--- TASK TO COMPLETE ---
Reproduce the listing below exactly, minus its pictures.

--- DATA BELOW ---
....

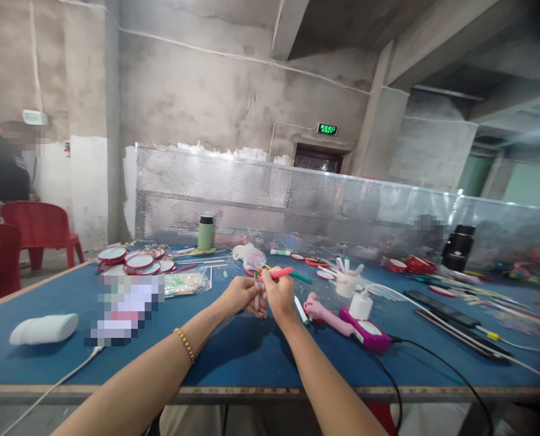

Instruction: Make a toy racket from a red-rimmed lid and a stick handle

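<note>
My left hand (239,295), with a gold bead bracelet above its wrist, is closed on a narrow pale wooden stick (256,301). Something small and green shows at the top of the stick, too small to make out. My right hand (279,297) meets it fingertip to fingertip above the blue table and grips a pink-red marker (283,272), which points out to the right. Just right of that hand lie a white marker with a green end (302,311) and a pink glue gun (329,315).
A purple power box (370,333) bears a small white bottle (361,304); black cables run off the front edge. Round red-rimmed discs (140,261) are piled at left, beside a plastic bag of sticks (186,283). A phone (131,306) and white bottle (45,329) lie nearer. Perforated metal panels (233,194) stand behind.
</note>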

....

--- RESPONSE TO THE TASK ---
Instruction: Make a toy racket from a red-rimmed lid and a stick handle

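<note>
My left hand (239,295), with a gold bead bracelet above its wrist, is closed on a narrow pale wooden stick (256,301). Something small and green shows at the top of the stick, too small to make out. My right hand (279,297) meets it fingertip to fingertip above the blue table and grips a pink-red marker (283,272), which points out to the right. Just right of that hand lie a white marker with a green end (302,311) and a pink glue gun (329,315).
A purple power box (370,333) bears a small white bottle (361,304); black cables run off the front edge. Round red-rimmed discs (140,261) are piled at left, beside a plastic bag of sticks (186,283). A phone (131,306) and white bottle (45,329) lie nearer. Perforated metal panels (233,194) stand behind.
</note>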

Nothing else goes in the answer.